Use multiple MOAs for optimal disease management
The most recent innovation in plant protection from Syngenta is Postiva fungicide, which provides broad-spectrum control of Botrytis, Fusarium, powdery mildew and other difficult-to-control diseases. Postiva is powered by two modes of action in FRAC Group 7 and FRAC Group 3. It moves from the leaf surface into the wax layer upon application, becoming rainfast and creating a protective coating. Postiva is generally applied as a foliar spray or as a soil drench and can be used in chemigation and auto cold-fogging systems.
“Postiva is proven to control more than 40 fungal diseases, while delivering additional suppression of bacterial diseases. For poinsettias, early application can thwart leaf spot diseases caused by Xanthomonas spp. and Alternaria spp. that commonly occur in the south. Later applications are more useful for stopping powdery mildew and Botrytis found in northern production areas,” Rechcigl says.
As fungal pathogens can build resistance to products with the same mode of action during repeated use, it is important to rotate Postiva with other effective fungicides from other FRAC Groups. A poinsettia agronomic program must consist of no more than two sequential applications per crop before switching to another effective product with a different mode of action.

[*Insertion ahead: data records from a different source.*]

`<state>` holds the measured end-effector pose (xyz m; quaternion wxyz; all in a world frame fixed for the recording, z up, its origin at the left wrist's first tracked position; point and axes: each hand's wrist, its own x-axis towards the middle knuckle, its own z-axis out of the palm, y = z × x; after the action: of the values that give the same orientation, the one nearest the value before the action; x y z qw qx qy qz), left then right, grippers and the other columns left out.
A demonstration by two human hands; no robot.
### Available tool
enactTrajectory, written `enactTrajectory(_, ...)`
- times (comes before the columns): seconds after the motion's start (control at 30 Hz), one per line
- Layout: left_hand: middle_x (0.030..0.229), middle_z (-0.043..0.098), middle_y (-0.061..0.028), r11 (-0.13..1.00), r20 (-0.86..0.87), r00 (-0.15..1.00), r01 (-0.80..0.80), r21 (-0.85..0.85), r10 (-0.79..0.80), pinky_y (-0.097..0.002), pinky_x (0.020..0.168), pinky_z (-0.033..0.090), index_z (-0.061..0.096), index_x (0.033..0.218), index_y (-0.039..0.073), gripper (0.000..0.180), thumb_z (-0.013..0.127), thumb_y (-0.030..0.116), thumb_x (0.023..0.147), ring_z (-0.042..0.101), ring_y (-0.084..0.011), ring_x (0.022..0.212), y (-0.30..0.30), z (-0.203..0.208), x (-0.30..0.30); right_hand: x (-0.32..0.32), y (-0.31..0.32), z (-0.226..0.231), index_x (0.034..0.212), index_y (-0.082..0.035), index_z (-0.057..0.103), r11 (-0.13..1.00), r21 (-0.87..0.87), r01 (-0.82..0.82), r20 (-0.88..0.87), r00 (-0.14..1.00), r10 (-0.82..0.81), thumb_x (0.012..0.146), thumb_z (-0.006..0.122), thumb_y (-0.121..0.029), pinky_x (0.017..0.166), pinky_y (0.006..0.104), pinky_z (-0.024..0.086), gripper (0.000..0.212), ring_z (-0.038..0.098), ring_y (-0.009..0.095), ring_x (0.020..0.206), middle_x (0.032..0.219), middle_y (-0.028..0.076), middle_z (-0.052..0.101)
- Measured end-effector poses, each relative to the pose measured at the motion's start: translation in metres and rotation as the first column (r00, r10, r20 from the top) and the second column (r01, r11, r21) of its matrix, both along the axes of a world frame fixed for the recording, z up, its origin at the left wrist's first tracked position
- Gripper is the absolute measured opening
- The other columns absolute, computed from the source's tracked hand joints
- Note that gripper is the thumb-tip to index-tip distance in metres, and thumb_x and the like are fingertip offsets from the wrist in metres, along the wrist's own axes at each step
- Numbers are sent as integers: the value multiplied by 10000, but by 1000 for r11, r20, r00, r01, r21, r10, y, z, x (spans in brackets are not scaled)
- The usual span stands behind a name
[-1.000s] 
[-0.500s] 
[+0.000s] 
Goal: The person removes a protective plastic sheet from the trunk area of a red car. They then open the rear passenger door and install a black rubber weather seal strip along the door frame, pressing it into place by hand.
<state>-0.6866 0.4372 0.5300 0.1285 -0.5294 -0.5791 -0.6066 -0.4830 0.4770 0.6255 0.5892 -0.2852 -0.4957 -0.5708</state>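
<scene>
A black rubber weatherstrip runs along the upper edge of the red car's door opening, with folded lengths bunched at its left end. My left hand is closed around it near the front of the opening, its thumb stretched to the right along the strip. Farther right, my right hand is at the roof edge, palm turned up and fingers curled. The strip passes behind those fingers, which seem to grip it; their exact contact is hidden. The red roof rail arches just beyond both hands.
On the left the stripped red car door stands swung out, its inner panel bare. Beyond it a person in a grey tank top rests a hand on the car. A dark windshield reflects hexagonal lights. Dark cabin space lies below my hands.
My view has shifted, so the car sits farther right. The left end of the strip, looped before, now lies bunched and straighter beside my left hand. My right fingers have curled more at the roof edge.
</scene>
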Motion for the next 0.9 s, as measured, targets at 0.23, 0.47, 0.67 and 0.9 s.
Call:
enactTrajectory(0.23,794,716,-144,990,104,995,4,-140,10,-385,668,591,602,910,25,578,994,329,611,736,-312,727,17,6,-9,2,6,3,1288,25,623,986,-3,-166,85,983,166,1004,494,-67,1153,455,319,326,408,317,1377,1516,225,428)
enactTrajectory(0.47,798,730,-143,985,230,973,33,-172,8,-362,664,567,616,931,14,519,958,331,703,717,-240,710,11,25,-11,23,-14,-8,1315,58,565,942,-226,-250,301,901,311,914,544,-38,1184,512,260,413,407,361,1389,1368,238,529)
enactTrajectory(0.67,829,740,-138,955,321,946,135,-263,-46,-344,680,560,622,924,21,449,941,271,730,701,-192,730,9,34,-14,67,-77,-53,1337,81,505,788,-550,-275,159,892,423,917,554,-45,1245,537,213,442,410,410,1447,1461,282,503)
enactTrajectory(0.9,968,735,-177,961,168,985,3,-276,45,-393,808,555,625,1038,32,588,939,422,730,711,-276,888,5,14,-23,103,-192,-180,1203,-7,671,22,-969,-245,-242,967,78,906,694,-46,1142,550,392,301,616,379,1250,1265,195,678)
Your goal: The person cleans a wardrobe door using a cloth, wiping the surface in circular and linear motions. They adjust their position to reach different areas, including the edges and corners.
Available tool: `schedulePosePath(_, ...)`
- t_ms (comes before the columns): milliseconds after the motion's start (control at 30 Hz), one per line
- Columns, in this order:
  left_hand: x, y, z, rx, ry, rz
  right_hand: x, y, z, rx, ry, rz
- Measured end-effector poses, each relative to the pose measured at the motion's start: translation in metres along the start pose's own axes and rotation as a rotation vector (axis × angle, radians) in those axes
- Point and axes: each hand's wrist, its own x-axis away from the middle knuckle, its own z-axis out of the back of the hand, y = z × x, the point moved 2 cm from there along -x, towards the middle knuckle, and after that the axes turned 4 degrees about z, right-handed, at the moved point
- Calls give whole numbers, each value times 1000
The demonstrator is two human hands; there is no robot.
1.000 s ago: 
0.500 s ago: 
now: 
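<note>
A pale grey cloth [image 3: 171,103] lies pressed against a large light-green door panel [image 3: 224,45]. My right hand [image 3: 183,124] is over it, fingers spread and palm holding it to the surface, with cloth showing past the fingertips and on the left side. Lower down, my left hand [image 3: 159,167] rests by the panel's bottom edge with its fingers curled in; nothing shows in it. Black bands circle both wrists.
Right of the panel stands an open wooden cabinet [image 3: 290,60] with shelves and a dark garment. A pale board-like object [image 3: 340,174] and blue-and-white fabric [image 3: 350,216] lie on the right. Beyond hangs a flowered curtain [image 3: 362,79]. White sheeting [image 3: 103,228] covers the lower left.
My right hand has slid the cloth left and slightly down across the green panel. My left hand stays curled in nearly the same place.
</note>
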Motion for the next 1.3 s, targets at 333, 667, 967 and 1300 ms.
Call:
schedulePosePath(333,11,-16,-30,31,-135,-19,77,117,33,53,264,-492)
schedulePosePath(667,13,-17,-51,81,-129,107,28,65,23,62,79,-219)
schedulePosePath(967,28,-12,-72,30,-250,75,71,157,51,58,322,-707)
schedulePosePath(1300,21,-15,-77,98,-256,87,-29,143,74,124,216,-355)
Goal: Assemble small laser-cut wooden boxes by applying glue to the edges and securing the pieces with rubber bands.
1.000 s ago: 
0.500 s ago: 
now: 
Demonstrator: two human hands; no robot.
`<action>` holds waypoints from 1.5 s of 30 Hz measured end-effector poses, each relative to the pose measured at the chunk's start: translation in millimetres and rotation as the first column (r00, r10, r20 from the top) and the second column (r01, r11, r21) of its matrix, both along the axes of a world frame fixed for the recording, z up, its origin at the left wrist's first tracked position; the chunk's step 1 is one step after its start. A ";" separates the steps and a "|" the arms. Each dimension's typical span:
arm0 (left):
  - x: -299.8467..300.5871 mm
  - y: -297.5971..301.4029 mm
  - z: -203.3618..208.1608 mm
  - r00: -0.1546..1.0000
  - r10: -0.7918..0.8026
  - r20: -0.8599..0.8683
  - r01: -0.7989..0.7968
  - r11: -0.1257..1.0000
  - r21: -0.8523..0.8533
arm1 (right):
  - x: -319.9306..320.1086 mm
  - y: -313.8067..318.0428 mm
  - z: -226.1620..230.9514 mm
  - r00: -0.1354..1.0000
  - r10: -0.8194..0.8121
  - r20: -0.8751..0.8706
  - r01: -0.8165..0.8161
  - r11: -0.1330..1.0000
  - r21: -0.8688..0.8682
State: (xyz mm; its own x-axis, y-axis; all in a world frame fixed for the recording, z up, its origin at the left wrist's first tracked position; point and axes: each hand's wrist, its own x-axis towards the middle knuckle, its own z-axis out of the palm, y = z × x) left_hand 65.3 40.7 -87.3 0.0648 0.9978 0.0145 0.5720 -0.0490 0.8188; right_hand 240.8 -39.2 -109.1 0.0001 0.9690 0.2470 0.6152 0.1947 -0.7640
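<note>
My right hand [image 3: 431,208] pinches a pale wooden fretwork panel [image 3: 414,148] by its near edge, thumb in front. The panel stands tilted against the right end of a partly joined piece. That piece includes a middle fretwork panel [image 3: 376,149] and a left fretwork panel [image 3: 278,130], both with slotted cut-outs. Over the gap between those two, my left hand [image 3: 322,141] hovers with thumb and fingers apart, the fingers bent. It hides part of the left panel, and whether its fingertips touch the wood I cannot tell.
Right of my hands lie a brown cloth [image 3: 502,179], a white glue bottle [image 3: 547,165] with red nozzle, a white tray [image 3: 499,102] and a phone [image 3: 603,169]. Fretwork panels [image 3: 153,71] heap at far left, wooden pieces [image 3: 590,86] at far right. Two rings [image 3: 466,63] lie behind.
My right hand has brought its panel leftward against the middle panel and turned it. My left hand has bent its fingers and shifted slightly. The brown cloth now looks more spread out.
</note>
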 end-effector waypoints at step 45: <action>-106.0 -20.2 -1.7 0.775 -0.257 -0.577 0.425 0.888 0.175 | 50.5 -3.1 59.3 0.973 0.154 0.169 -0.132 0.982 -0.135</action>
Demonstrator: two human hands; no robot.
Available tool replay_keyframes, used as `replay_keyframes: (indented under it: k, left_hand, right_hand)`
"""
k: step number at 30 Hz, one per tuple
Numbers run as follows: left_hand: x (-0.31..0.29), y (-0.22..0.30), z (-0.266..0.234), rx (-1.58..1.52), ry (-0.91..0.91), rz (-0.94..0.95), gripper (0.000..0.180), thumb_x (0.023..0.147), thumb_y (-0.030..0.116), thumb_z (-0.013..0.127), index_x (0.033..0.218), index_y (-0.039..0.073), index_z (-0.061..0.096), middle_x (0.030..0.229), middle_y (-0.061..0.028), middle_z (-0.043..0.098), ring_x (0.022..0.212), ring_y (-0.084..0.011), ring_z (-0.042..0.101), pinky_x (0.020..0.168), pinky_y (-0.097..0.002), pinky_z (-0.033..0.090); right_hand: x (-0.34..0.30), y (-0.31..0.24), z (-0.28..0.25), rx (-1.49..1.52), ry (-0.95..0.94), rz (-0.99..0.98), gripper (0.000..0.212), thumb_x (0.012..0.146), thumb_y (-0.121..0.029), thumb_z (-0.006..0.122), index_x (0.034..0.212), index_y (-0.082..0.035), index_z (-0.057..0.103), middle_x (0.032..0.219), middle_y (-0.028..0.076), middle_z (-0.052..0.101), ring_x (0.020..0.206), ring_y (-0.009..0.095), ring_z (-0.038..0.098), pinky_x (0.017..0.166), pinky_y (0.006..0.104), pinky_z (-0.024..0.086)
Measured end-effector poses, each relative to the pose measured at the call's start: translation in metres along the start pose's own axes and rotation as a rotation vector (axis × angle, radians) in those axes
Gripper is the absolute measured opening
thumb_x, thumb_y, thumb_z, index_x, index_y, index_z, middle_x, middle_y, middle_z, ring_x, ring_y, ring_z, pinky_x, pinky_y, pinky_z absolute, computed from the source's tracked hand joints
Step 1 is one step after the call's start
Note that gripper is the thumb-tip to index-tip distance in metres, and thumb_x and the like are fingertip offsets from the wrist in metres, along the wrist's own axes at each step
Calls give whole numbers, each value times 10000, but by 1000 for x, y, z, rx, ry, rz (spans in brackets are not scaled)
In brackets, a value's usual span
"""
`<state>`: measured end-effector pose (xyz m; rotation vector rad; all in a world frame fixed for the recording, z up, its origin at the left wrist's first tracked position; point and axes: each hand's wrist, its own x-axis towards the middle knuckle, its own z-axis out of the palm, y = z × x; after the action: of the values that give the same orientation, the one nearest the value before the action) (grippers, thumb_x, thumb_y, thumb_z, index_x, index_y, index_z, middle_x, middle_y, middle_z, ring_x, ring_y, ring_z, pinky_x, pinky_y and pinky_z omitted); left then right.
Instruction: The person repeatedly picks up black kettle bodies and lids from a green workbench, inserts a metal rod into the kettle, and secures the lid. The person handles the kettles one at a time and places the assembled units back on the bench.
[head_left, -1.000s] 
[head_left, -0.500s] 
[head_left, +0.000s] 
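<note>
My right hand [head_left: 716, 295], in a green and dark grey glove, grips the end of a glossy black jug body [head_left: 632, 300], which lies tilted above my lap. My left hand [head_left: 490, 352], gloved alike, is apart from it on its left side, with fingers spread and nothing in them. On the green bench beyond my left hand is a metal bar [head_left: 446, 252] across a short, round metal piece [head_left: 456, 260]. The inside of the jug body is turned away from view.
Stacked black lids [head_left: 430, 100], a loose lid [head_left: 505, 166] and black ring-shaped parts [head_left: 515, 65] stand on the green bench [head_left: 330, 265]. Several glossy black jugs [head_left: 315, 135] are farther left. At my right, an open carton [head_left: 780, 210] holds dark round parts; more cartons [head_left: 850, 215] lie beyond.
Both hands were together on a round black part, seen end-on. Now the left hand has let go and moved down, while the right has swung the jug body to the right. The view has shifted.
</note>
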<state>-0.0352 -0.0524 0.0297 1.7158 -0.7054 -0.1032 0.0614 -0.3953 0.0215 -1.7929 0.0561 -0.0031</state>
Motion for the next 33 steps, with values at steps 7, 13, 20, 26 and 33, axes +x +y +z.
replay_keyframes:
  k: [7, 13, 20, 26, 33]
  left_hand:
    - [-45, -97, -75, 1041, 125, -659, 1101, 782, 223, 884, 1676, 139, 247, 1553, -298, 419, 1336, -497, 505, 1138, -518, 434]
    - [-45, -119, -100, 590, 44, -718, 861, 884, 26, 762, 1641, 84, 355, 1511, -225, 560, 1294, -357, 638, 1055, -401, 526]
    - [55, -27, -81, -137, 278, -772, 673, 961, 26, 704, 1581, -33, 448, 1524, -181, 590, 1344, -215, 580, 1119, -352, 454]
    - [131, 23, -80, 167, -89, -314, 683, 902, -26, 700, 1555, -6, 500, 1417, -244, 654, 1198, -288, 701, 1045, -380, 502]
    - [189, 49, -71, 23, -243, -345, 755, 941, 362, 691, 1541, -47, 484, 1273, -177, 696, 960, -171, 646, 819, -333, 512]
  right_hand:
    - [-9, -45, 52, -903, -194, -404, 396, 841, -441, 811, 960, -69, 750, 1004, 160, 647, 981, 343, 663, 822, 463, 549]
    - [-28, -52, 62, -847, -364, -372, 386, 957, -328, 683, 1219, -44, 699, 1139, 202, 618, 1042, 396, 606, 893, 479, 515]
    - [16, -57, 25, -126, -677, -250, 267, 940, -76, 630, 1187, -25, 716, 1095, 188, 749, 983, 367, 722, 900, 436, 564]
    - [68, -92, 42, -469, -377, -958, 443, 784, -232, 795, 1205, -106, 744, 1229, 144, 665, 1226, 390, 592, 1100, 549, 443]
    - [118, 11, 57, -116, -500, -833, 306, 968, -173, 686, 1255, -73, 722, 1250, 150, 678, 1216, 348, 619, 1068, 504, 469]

“A well-structured program will consider how best to utilize the products’ strengths and leverage modes of action when they will provide the maximum benefit,” says Rechcigl. “It also includes a resistance management strategy so no one mode of action is overused and applications stay within label allowances.”
Rechcigl has seen positive disease and insect control outcomes for growers using the Syngenta program during poinsettia production.
“The programs provide a framework on how to position products that will prevent the primary and secondary problems that could affect the crop,” Rechcigl says. “With resistance management and label compliance built into these programs, they’re for growers to follow and provide a framework for success.”